Jul 02, 2008, 09:03 pm Last Edit: Jul 02, 2008, 09:04 pm by czaralex Reason: 1
First, I may not have the proper term here. I'm used to MOO code (..huh?).

I'd like to take one task and have it run parallel to another so both are running at the same time. There's a few threads here about LEDs doing things simultaneously and this is along those lines, but I feel if I learn it this way, I may be able to apply it to other aspects of my future projects.

So, let's say I wanted to have one LED fade in while multiple other LEDs flicker and dance around.
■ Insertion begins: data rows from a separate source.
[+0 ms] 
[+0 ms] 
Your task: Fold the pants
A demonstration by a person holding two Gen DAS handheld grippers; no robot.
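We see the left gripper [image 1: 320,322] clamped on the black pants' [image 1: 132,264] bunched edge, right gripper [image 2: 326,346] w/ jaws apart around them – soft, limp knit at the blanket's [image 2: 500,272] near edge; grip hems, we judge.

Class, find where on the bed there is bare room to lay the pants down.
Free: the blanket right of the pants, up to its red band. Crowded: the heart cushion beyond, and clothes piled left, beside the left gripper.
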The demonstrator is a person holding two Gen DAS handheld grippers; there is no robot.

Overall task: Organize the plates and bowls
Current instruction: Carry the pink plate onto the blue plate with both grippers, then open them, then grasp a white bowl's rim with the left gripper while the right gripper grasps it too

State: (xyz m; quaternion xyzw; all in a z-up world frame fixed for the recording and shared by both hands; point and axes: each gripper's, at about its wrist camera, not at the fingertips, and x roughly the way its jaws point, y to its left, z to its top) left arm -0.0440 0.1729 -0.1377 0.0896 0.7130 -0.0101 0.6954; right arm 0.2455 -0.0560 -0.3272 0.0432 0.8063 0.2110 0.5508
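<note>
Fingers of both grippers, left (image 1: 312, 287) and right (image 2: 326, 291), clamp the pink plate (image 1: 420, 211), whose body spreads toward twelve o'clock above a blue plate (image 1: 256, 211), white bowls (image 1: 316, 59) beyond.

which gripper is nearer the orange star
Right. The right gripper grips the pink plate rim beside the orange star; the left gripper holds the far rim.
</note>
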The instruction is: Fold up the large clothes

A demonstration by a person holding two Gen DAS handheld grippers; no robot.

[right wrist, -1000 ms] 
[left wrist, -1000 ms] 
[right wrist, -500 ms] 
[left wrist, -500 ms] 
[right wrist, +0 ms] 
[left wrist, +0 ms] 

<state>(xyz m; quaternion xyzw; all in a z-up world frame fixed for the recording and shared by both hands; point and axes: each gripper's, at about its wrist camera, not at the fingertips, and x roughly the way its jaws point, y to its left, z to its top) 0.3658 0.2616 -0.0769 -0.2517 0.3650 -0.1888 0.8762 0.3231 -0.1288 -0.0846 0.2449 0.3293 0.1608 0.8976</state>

Can I fork the fading process and have the code move on to the dancing lights process while the code for the fading is being executed?

roypardi

Quote

So, let's say I wanted to have one LED fade in while multiple other LEDs flicker and dance around. Can I fork the fading process and have the code move on to the dancing lights process while the code for the fading is being executed?
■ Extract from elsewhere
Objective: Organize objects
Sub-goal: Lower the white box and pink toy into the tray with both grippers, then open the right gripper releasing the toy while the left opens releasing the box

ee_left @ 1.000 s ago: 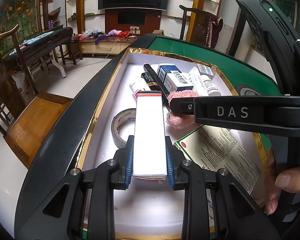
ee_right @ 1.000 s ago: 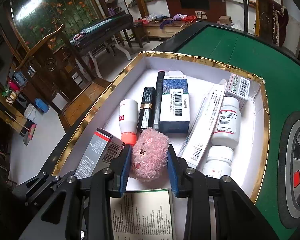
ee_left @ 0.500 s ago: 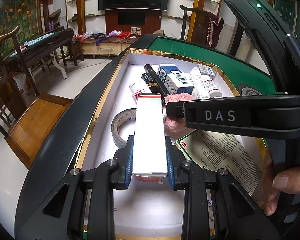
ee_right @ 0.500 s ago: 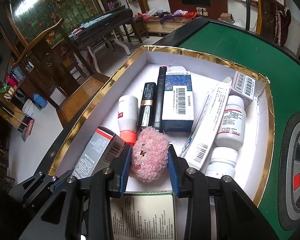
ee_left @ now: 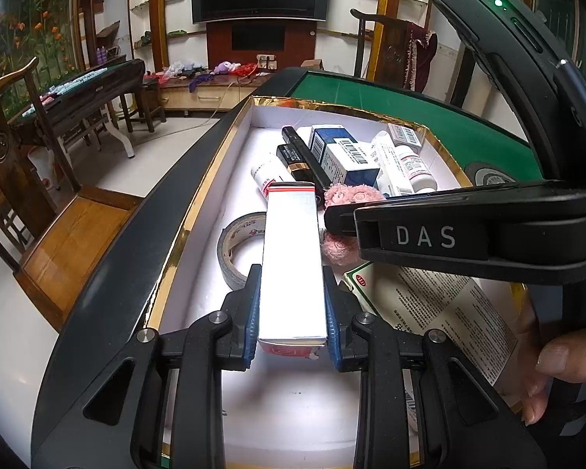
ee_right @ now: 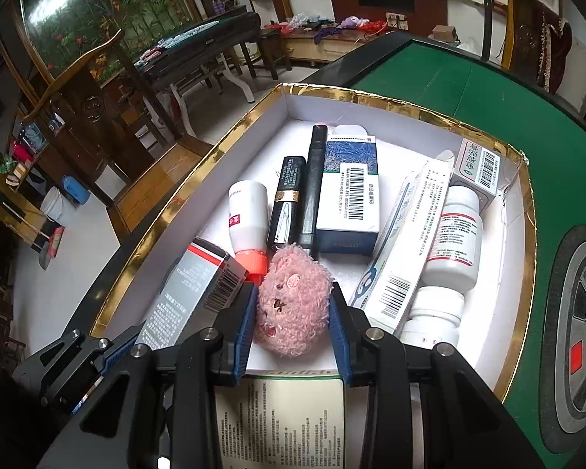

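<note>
Both grippers work over a gold-rimmed box set on the green bench. The items inside lie in a rough row toward the far end: white bottle w/ red cap, black tubes, blue carton, long white carton, two white pill bottles, likely packed side by side to save room.

L gripper: jaws closed on a long white carton w/ red band, pads pressing both long sides near its close end; it points lengthwise toward the far row, over the box floor, beside the tape roll. That hold probably lets it slide in parallel w/ the other cartons.

R gripper: a pink plush toy sits between the jaws, blue pads touching its fuzzy flanks, so gripping it, tho lightly; the soft pile squashes little. The toy is just in front of the red cap and black tubes, above a green-edged leaflet box. A hand steadies the R tool's handle.
</note>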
Both the tasks you want to accomplish occur over time so if you think about breaking things down into steps you can have many tasks going on at the same time. Something like:

Code: [Select]


void loop(){
  doFade();
  doDance();
}

void doFade(){
//code to fade the LED(s) up by some step until they reach
//a certain limit you define; then start fading down (if that's what you want)

}

void doDance(){
// code to control other LEDs

}


Both those routines will be called many times per second so you probably want some timing code in there so that the results can actually be seen. You wouldn't want delay(n) since that will stop everything. You want something more like

Code: [Select]
if (millis() > updateTime){
 //do some stuff, then redefine updateTime
  updateTime = millis() + 50;
}


That would give you a 50 millisecond delay between "steps" without locking up the mc.

melka

In fact, those nice ATmega168 are not multitask chips (neither is an Intel processor or whatever ^^)
The multitasking is done by software, so you need to think in chunks of time. You can't have 2 functions running at the same exact time, but you can delay them by a millisecond, for exemple.
In case of Leds, we use the Persistence of vision of the human eye, so that even if you light only one led at a time, if you do it fast enough, every leds will "seem" to be on to our slow eye.
I don't know what you want to do, but maybe the fact that a human brain can't process something as fast as you can make it happen will help you. Maybe if you want to move two motors on opposite direction and want it to happen "at the same time" can be done by moving bit by bit, and switching continuously between each motor. See what I mean ? ^^

czaralex

Thanks folks, it makes perfect sense!